A la fin des années 1990, son amour de la musique underground pousse Francis Meunier à se rendre à San Francisco pour rencontrer les musiciens dont il est fan.
Il se rendra chez les mystérieux Residents, en espérant les voir démasqués sans savoir s’il en aura réellement croisé un, il visitera les sérieux MX 80 Sounds et surtout les cool Flipper, malheureusement en deuil de leur bassiste à cette époque.
Pour sa première fois aux States, il voulait couvrir ce micro événement par un reportage photographique. Mais une fois les gars de Flipper – surtout un de leurs amis journaliste au SF Chronicle – rencontrés, ce fut fêtes sur fêtes qui s’enchaînèrent ; bringues plus arrosées les unes que les autres ou la weed faisait bon ménage avec les psychotropes.
Autant dire que le temps impartis aux prises de vue se réduisit drastiquement et se limita aux moments de transition d’une soirée à une autre, ou aux rares retour à l’hôtel pour se changer.
Francis Meunier n’a qu’un souvenir très vague de son passage d’une dizaine de jours à San Francisco. Lorsqu’il développa ses clichés quelque temps après son retour à Paris il parla de souvenirs flous.
Des années plus tard lors d’une sélection en vue d’une exposition, il fut frappé par l’atmosphère nébuleuse de ses images, prises apparemment à l’aube ou au crépuscule, et pensa qu’il avait réalisé à l’époque – sans s’en apercevoir et grâce à son état d’ébriété quasi continuel – ce qu’on pourrait appeler un flou artistique. Bien qu’on puisse douter que cette appellation s’appliquât à cette série de photos, Francis Meunier tria les prises de vue qu’il jugea digne de présentation.
En effet, les connaissances acquises sur le flou photographique depuis son voyage à SF lui faisaient voir ses images différemment. Le flou volontaire (de mouvement, de mise au point, d’exposition) fut un temps assez répandu dans la scène photographique contemporaine. Francis Meunier apprécie les rayographs de Man Ray, les Nuits américaines de Paul Graham ou encore les flous pluvieux de Gwenaël Bollinger.

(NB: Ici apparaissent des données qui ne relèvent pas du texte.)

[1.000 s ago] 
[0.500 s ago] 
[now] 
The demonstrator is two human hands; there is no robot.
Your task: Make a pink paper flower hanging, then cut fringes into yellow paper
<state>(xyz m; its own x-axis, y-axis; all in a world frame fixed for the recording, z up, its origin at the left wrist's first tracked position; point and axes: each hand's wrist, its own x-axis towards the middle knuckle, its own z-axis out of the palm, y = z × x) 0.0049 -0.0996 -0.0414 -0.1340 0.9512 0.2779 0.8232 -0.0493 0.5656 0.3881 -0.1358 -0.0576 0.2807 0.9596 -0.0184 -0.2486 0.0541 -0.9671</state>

Même involontaire, non maîtrisé, le flou de ses vues de San Francisco apporte une ambiance quasi mélancolique à une ville qu’il n’a absolument pas vécu comme telle. Il est incapable du moindre souvenir les concernant à part le fait qu’elles documentent un endroit donné à un moment donné (San Francisco à la fin des années 1990).